Try looking on Think Spain website they have lots of good rentals x


----------



## kim duffy (Jan 31, 2011)

*need place to rent by june*

hi posted before need a 3 or 4 bedroom property to long term rent fully furnished ,if you could please get in touch if you have anything or know of anyone , have searched the property part on here didnt find anything kim xxx


----------



## xabiaxica (Jun 23, 2009)

kim duffy said:


> hi posted before need a 3 or 4 bedroom property to long term rent fully furnished ,if you could please get in touch if you have anything or know of anyone , have searched the property part on here didnt find anything kim xxx


did you look at all the links on this post from the useful links sticky??

I think your big problem is that June is at the beginning of the summer season so people might well be holding out for high earning summer lets


----------



## kim duffy (Jan 31, 2011)

hi hun i did yes there were some but not quite what we were looking for xxxx


----------



## xabiaxica (Jun 23, 2009)

kim duffy said:


> hi hun i did yes there were some but not quite what we were looking for xxxx


none of them??

just on the first link there are over 400 3 bed houses in the alicante province


----------



## DunWorkin (Sep 2, 2010)

As has been said before, you are unlikely to find a long term let at this time of the year at a reasonable price.

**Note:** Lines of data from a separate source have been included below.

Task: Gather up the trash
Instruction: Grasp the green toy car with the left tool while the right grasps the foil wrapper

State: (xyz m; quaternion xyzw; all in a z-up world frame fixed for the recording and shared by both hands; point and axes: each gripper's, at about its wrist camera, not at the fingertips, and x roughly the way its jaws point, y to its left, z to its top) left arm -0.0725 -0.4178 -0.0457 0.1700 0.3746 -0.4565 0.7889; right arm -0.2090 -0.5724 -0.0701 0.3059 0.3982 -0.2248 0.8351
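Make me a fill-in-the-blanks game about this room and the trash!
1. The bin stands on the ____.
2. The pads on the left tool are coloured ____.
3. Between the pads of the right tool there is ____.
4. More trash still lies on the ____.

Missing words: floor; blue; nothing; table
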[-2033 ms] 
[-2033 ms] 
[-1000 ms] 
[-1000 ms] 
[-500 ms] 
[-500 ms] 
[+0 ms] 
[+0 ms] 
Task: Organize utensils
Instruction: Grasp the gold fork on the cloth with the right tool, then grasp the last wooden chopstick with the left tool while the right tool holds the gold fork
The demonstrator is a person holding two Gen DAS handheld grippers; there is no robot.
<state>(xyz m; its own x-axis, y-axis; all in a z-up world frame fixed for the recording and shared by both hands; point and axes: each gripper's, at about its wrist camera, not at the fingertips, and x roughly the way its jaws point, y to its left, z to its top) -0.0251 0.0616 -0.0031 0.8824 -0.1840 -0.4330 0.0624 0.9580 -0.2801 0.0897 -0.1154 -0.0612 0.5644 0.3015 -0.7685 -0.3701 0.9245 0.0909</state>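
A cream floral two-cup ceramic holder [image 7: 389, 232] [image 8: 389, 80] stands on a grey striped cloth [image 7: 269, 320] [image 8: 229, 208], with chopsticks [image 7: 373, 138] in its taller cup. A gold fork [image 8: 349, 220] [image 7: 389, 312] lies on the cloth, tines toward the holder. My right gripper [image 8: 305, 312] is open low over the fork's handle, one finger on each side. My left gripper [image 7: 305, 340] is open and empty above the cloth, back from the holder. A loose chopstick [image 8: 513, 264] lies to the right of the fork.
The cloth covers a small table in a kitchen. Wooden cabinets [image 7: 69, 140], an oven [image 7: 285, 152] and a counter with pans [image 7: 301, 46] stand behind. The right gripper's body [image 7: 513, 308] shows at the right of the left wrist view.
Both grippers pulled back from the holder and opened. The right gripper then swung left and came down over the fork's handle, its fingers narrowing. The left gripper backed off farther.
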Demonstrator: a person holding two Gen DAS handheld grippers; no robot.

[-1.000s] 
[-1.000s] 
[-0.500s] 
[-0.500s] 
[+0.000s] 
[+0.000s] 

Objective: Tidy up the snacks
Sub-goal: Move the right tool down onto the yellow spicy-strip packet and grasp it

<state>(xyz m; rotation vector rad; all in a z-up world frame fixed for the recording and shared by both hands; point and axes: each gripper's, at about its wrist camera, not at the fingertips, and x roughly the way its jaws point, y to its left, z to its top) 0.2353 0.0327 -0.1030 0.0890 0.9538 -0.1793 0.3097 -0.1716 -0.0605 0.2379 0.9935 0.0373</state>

Where we live 2 bedroom houses which are about €500 per month long term can get €700 per week during July and August.


----------



## kim duffy (Jan 31, 2011)

Ettylou said:


> Try looking on Think Spain website they have lots of good rentals x


will take a look tonight thank you x


----------



## xabiaxica (Jun 23, 2009)

I've merged your threads Kim.

please stop posting new threads for the same question - you are quite likely to get less answers, rather than more, when you duplicate your posts


----------